- **ASSIGNED TASK**
The records below are made of lines; count those holding the word "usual" and give the number only.

- **LISTED RECORDS**
====

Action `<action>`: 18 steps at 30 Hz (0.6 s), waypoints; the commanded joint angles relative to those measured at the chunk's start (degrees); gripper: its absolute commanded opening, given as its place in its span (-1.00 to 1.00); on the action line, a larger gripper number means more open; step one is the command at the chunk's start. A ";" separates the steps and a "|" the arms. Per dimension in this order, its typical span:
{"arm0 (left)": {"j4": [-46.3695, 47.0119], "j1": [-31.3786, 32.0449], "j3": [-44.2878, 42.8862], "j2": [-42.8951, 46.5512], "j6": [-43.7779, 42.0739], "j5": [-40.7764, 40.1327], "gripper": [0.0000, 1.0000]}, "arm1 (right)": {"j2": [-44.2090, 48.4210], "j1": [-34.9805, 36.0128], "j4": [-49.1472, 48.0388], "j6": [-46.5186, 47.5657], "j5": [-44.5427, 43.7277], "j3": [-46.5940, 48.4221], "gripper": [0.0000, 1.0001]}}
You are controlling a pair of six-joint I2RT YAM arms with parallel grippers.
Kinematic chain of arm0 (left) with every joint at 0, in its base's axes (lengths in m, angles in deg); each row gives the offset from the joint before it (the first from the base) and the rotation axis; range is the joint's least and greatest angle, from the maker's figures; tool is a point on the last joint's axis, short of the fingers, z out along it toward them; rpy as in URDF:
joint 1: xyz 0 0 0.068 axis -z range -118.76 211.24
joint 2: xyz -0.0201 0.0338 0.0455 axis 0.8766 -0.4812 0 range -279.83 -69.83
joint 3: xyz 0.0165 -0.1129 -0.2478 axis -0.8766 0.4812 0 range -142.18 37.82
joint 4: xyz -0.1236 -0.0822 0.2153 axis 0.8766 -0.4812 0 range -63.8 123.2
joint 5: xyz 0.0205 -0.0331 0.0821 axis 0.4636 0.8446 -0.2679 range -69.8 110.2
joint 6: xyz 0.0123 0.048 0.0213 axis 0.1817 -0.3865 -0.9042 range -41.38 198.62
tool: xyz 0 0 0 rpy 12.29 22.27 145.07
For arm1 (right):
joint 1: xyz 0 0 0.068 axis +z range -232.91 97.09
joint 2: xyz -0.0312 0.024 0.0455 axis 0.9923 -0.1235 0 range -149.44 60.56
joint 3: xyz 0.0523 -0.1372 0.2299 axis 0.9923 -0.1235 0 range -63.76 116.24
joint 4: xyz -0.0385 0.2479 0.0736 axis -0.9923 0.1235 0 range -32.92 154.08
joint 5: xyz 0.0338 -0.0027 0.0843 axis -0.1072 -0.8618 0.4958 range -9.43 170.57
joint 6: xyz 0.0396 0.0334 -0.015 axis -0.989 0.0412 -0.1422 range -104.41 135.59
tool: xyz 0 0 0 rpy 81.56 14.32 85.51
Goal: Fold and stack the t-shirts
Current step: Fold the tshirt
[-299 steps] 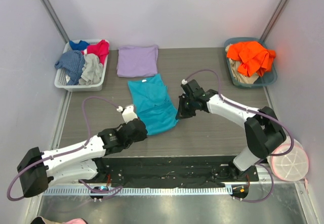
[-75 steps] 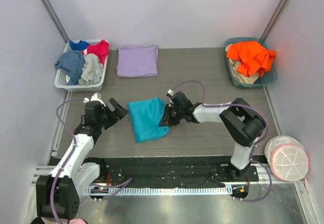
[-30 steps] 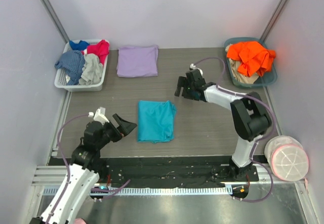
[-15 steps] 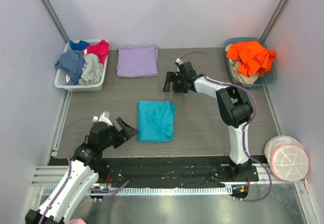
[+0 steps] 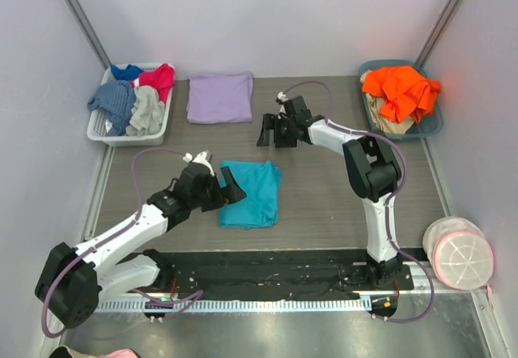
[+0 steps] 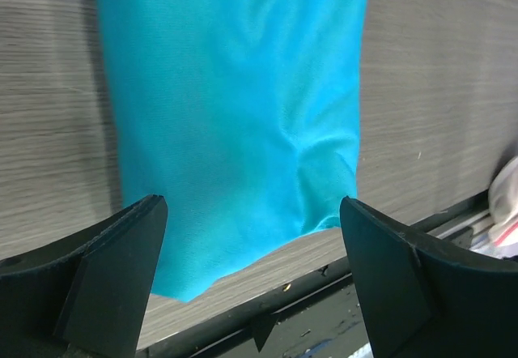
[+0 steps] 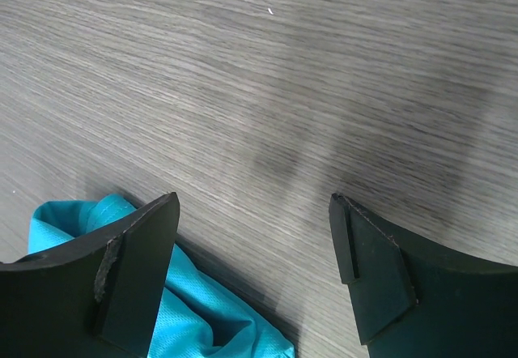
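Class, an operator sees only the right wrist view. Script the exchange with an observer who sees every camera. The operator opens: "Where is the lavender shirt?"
Observer: The lavender t-shirt lies folded at the far edge of the table, beside the white basket.
Operator: Is the teal one fully folded?
Observer: The teal t-shirt lies as a folded rectangle mid-table, apart from the lavender one.
Operator: And the other arm?
Observer: The left gripper is open at the teal shirt's left side.

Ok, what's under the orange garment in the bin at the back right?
A tan cloth shows beneath the orange garment in the teal bin. Anything deeper, and the bin's floor, is covered.
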 commanded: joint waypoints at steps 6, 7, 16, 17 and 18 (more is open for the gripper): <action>1.02 20.72 -2.07 -1.66 5.08 -15.67 0.87 | -4.33 0.35 5.01 1.31 2.47 3.28 0.67; 0.84 22.41 -1.81 -1.66 6.66 -17.85 0.87 | -4.59 0.35 5.10 1.40 2.99 3.63 0.66; -1.27 32.97 2.41 -4.21 14.93 -26.13 0.99 | -8.19 1.31 8.52 2.98 6.68 8.90 0.66; -1.45 33.84 2.85 -4.30 16.33 -27.36 0.99 | -8.46 1.93 8.79 3.16 7.56 9.26 0.67; -1.80 34.11 3.20 -4.39 16.86 -28.06 0.99 | -8.63 2.28 9.05 3.16 7.83 9.52 0.67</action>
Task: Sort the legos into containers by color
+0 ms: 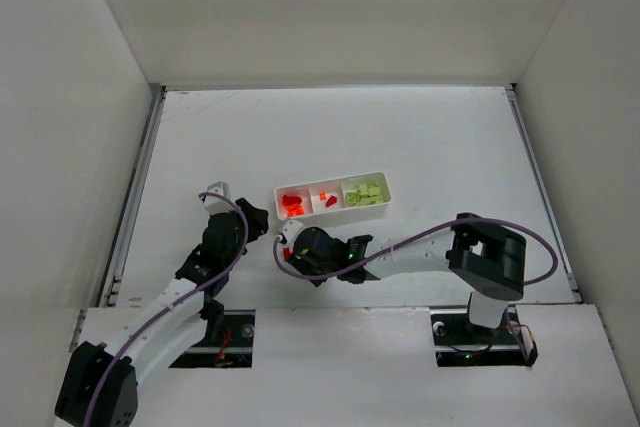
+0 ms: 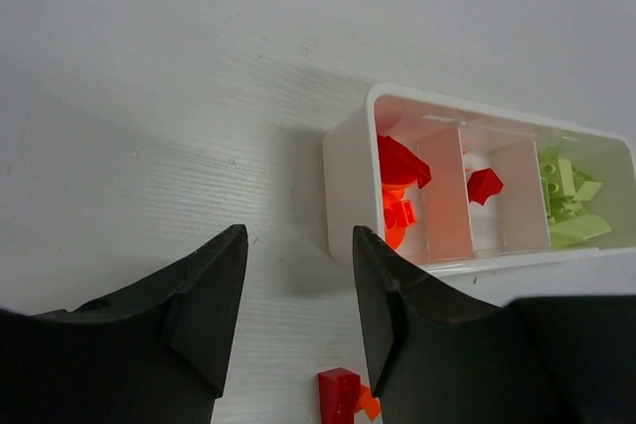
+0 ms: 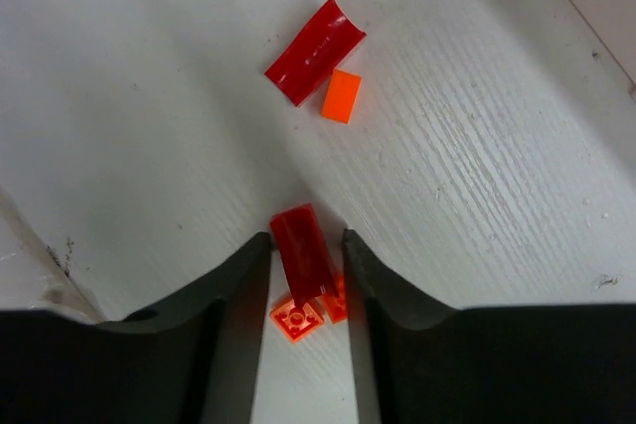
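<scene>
The white tray [image 2: 348, 186] has three containers: red and orange legos [image 2: 397, 186] in the left one, a red piece [image 2: 484, 186] in the middle, and pale green legos [image 2: 568, 204] in the right. My right gripper [image 3: 306, 237] sits low on the table just in front of the tray, its jaws closed against a red brick [image 3: 303, 250]. The brick lies tilted over two orange pieces [image 3: 297, 320]. My left gripper [image 2: 298, 235] is open and empty beside the tray's left end. A red brick [image 2: 338, 394] lies on the table under it.
A curved red piece [image 3: 315, 51] and an orange tile [image 3: 341, 95] lie loose on the table beyond the right gripper. The two grippers [image 1: 262, 217] [image 1: 295, 247] are close together in front of the tray [image 1: 279, 199]. White walls enclose the table.
</scene>
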### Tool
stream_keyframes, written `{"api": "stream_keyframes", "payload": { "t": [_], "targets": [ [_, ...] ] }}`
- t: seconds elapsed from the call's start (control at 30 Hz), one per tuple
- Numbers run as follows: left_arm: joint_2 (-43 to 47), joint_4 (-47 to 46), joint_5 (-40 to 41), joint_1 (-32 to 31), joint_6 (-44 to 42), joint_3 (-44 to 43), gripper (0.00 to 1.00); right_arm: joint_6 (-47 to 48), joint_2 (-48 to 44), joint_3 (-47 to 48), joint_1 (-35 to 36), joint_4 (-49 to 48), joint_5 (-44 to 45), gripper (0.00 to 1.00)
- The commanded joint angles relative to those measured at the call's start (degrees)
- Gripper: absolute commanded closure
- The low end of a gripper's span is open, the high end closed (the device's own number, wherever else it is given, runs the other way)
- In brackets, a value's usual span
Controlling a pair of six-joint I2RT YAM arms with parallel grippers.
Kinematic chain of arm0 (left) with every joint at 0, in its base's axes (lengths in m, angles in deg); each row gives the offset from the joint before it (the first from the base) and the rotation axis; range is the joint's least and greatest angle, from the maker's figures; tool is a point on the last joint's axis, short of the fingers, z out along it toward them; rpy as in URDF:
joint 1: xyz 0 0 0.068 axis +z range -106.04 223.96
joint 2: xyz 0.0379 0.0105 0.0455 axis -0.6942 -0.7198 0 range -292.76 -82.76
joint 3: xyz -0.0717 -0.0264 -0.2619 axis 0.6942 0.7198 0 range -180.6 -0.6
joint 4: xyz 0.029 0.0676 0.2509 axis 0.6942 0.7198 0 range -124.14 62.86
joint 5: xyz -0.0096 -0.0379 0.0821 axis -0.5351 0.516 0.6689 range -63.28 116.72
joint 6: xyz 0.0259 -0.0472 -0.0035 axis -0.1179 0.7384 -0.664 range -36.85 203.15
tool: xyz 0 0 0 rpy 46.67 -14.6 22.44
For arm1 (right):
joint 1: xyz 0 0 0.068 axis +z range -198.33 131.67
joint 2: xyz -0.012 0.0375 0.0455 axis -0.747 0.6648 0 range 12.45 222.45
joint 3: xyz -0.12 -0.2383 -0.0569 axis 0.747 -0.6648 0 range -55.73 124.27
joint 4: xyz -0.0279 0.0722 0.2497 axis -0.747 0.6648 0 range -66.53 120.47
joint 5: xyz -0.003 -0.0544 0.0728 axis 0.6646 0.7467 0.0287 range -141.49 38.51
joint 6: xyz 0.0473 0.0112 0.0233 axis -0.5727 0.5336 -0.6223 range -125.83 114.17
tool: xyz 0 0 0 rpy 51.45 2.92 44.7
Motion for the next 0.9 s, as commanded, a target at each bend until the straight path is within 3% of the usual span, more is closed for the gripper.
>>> {"api": "stream_keyframes", "payload": {
  "t": [0.0,0.17,0.5,0.87],
  "targets": [
    [0.5,-3.3,0.0,-0.3,0.4,1.2,0.56,0.9,1.0,2.2,0.1,0.5,0.6,0.63],
    [0.9,-3.5,0.0,0.0,0.4,1.5,0.56,0.8,0.5,2.6,0.1,0.4,1.3,0.78],
    [0.2,-4.2,-0.9,-0.2,0.5,1.0,0.57,-1.4,-10.2,2.2,-4.5,-11.0,4.3,0.81],
    [4.0,-2.2,0.9,-6.5,-0.3,1.1,0.67,-5.4,2.3,17.4,-12.1,-12.5,10.7,0.78]
  ]
}}
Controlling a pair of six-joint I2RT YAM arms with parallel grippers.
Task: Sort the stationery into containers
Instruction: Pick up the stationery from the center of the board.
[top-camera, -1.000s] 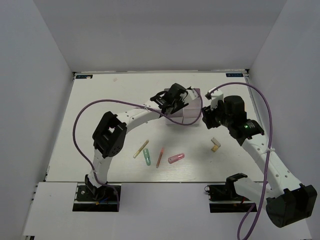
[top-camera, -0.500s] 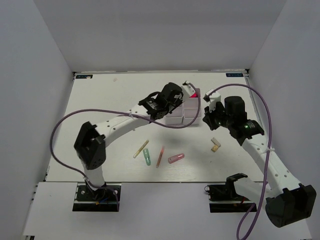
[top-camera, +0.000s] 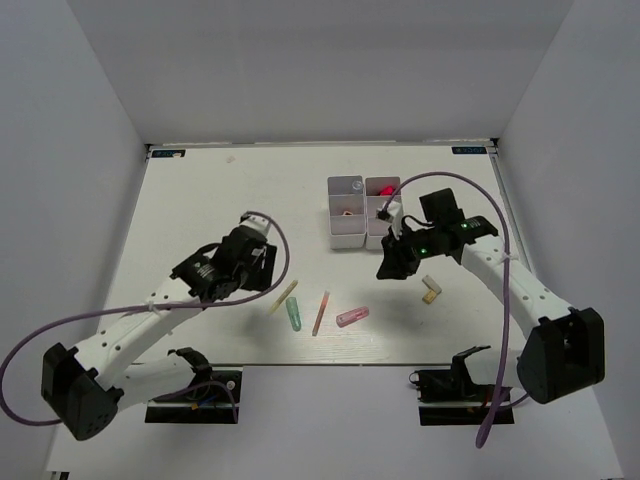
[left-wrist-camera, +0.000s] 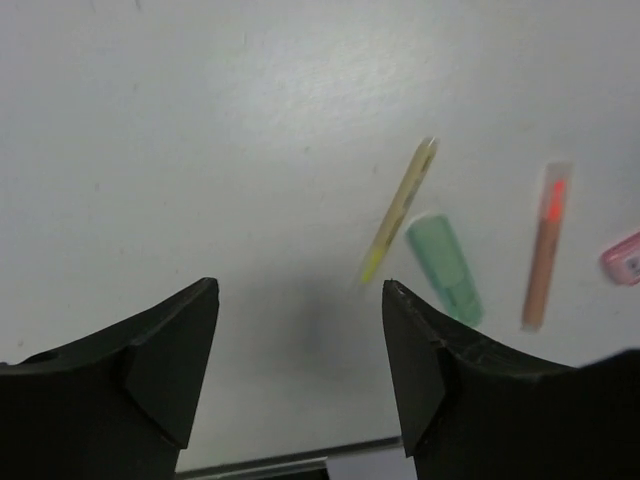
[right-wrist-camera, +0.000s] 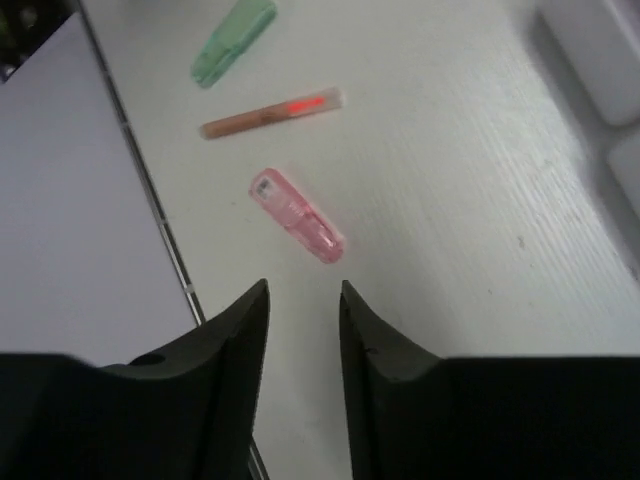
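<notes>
The white organiser (top-camera: 346, 238) stands at the table's far middle, with a red-pink item (top-camera: 384, 209) in its right column. On the table in front lie a tan stick (top-camera: 283, 297), a green tube (top-camera: 293, 314), an orange stick (top-camera: 321, 312), a pink tube (top-camera: 352, 316) and a beige block (top-camera: 432, 290). My left gripper (top-camera: 262, 270) is open and empty, left of the tan stick (left-wrist-camera: 400, 208) and green tube (left-wrist-camera: 446, 270). My right gripper (top-camera: 388, 268) is slightly open and empty, just above the pink tube (right-wrist-camera: 297, 216).
The orange stick (right-wrist-camera: 270, 113) and green tube (right-wrist-camera: 233, 40) lie beyond the pink tube in the right wrist view. The organiser's wall (right-wrist-camera: 600, 50) is at its upper right. The table's near edge (left-wrist-camera: 260, 468) runs close under my left gripper.
My left arm has pulled back from the organiser to the near left of the table. My right gripper has moved from the organiser's side toward the pink tube.
</notes>
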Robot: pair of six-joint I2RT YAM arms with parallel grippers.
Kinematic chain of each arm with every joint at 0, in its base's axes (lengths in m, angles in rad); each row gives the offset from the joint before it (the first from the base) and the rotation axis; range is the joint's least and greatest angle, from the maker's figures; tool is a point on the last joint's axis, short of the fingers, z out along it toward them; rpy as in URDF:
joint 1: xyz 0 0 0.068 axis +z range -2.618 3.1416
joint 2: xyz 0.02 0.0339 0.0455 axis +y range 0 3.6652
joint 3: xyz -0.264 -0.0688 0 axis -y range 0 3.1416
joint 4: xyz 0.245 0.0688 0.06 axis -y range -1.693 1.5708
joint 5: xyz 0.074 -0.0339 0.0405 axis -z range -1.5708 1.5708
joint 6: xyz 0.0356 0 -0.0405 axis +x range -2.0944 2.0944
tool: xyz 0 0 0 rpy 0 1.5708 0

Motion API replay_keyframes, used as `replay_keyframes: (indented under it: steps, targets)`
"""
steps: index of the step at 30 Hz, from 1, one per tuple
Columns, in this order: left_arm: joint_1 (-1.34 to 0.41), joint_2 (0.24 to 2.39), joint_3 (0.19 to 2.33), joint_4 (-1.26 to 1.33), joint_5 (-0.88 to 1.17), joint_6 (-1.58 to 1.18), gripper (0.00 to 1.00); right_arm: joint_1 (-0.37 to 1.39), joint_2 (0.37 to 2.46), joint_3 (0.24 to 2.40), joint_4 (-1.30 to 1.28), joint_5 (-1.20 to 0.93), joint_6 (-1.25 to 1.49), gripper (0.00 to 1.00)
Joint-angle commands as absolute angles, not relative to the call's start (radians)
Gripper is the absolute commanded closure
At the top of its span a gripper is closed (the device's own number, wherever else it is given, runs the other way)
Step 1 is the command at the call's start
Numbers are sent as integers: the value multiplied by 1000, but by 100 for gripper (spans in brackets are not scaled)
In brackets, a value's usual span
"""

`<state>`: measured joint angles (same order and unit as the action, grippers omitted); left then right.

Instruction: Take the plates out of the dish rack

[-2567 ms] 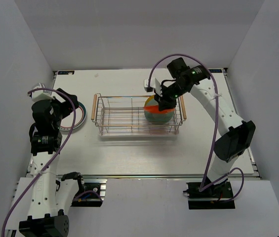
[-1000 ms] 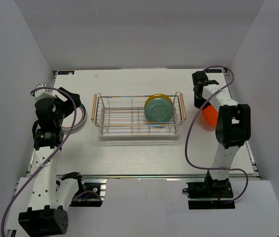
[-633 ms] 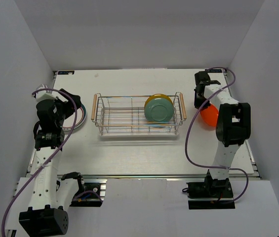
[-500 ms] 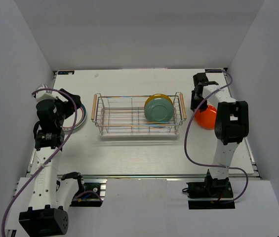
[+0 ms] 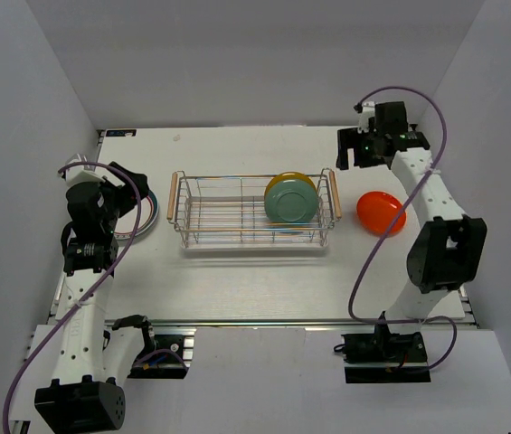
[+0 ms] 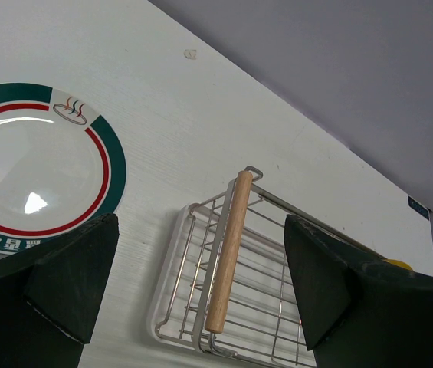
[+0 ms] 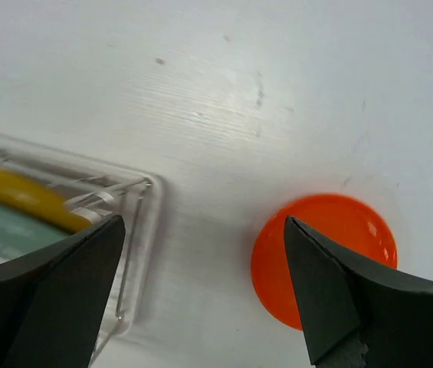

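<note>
Fingers (image 7: 55,299) spread wide on both arms, nothing held; 2 plates stand in the dish rack (image 5: 237,240).
The right gripper (image 7: 203,222) hangs over the far right of the table (image 5: 237,280), jaws fully apart and empty. Below it the orange plate (image 5: 382,212) lies flat just right of the rack, apart from it, which looks like a set-down spot for unloaded plates. The teal plate (image 5: 291,202) and yellow plate (image 5: 291,177) stand on edge at the rack's right end, propped by the wires. The left gripper (image 6: 201,222), equally wide and empty, hovers near a white plate (image 6: 32,169) lying flat left of the rack.
</note>
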<state>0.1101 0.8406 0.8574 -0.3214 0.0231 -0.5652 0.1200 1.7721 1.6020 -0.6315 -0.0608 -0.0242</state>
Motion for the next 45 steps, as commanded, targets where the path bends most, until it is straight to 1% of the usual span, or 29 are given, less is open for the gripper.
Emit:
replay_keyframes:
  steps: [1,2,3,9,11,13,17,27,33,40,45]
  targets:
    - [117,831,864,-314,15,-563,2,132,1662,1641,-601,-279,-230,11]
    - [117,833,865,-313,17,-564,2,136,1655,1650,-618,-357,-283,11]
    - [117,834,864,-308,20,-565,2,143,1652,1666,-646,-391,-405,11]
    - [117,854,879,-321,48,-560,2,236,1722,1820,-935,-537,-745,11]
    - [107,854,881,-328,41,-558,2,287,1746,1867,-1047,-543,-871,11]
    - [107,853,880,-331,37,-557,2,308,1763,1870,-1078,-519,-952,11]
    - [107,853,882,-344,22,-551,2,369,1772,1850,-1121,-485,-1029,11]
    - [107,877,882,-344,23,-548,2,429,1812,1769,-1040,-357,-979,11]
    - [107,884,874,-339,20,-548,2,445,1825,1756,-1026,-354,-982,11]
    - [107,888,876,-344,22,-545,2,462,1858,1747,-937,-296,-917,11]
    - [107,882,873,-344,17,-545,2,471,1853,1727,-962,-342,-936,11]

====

- **OUTPUT FOR THIS TASK**
4